ASSIGNMENT
Given the records underneath, please repeat exactly the lines from the line with "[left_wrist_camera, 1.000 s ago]" through the line with "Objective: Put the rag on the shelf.", passing over any picture.

○ ○ ○ ○ ○ ○ ○

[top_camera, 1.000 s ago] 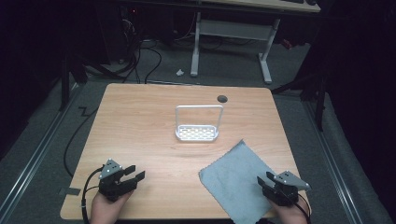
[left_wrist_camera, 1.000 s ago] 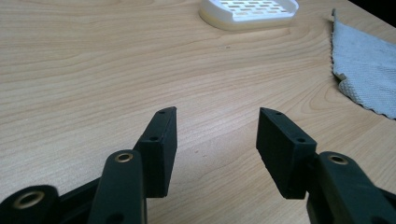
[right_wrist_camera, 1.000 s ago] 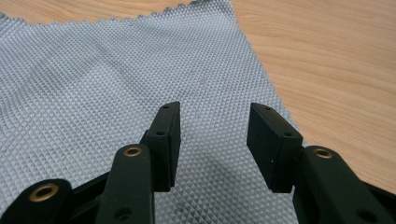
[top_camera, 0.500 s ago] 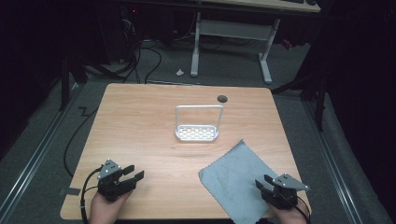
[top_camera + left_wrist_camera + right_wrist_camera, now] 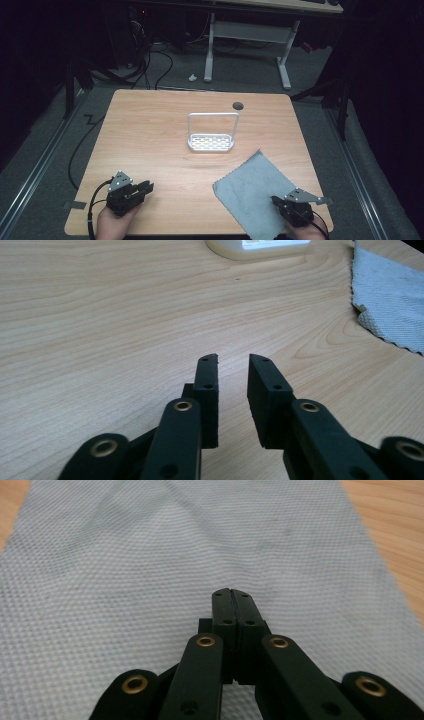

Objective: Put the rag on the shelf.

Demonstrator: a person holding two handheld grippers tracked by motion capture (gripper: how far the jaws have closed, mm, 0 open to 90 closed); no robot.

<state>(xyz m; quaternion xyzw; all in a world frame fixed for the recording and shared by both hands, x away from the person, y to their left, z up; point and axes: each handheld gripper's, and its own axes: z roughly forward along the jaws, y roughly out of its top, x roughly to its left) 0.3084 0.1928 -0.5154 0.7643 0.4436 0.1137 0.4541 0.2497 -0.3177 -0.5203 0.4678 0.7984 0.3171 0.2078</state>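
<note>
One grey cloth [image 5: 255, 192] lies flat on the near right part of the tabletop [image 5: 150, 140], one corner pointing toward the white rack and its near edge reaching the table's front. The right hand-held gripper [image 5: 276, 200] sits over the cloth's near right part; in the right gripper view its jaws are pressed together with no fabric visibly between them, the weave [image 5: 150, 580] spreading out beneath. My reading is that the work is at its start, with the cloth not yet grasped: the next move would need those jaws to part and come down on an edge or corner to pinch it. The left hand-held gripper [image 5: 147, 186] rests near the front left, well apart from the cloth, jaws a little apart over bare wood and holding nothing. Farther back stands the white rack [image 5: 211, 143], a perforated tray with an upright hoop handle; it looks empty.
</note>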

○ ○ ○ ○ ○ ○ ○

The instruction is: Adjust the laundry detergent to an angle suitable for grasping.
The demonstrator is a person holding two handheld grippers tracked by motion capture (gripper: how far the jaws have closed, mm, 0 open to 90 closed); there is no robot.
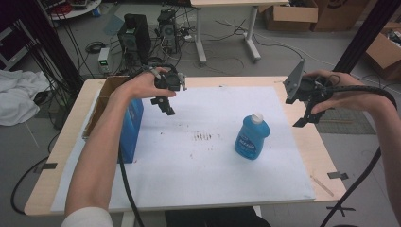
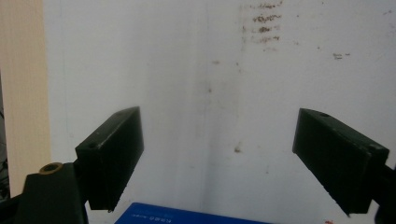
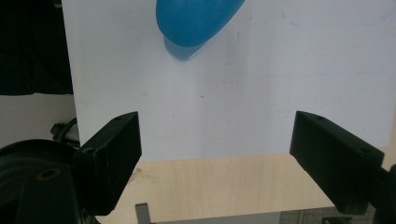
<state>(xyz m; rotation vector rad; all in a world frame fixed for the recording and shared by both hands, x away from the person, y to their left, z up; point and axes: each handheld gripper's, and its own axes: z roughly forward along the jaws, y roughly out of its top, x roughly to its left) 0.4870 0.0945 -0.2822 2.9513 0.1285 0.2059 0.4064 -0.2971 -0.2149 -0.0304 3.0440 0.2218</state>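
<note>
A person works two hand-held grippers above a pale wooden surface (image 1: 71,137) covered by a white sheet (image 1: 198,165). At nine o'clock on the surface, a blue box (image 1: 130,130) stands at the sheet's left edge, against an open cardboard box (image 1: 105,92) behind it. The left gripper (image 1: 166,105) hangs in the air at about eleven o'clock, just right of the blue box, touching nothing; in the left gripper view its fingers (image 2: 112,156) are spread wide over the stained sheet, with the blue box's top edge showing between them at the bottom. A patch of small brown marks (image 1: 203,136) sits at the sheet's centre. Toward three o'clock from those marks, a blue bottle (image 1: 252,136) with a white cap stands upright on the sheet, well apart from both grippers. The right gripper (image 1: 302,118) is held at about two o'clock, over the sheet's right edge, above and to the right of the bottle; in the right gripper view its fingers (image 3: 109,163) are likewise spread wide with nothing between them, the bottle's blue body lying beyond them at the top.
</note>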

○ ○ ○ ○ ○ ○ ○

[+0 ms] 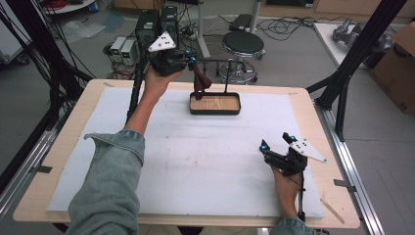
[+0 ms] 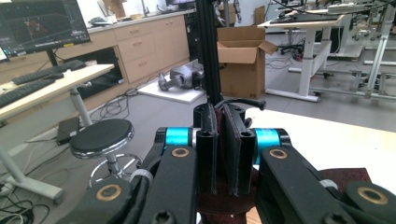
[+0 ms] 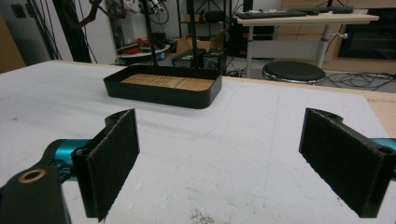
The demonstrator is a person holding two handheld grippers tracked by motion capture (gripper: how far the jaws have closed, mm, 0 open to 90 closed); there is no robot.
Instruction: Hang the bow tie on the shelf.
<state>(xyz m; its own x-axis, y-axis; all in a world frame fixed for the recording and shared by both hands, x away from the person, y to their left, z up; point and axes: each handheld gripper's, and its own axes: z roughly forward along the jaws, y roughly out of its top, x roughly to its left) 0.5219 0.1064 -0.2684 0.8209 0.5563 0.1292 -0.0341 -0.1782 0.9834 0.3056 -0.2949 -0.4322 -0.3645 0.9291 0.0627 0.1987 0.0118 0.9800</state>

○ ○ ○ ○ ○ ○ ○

ANSWER TO THIS PROBLEM
[left_wrist_camera, 1.000 s ago] 
[right_wrist_camera, 1.000 s ago] 
[top_camera, 0.500 s ago] 
[top_camera + left_wrist_camera + right_wrist_camera, now] 

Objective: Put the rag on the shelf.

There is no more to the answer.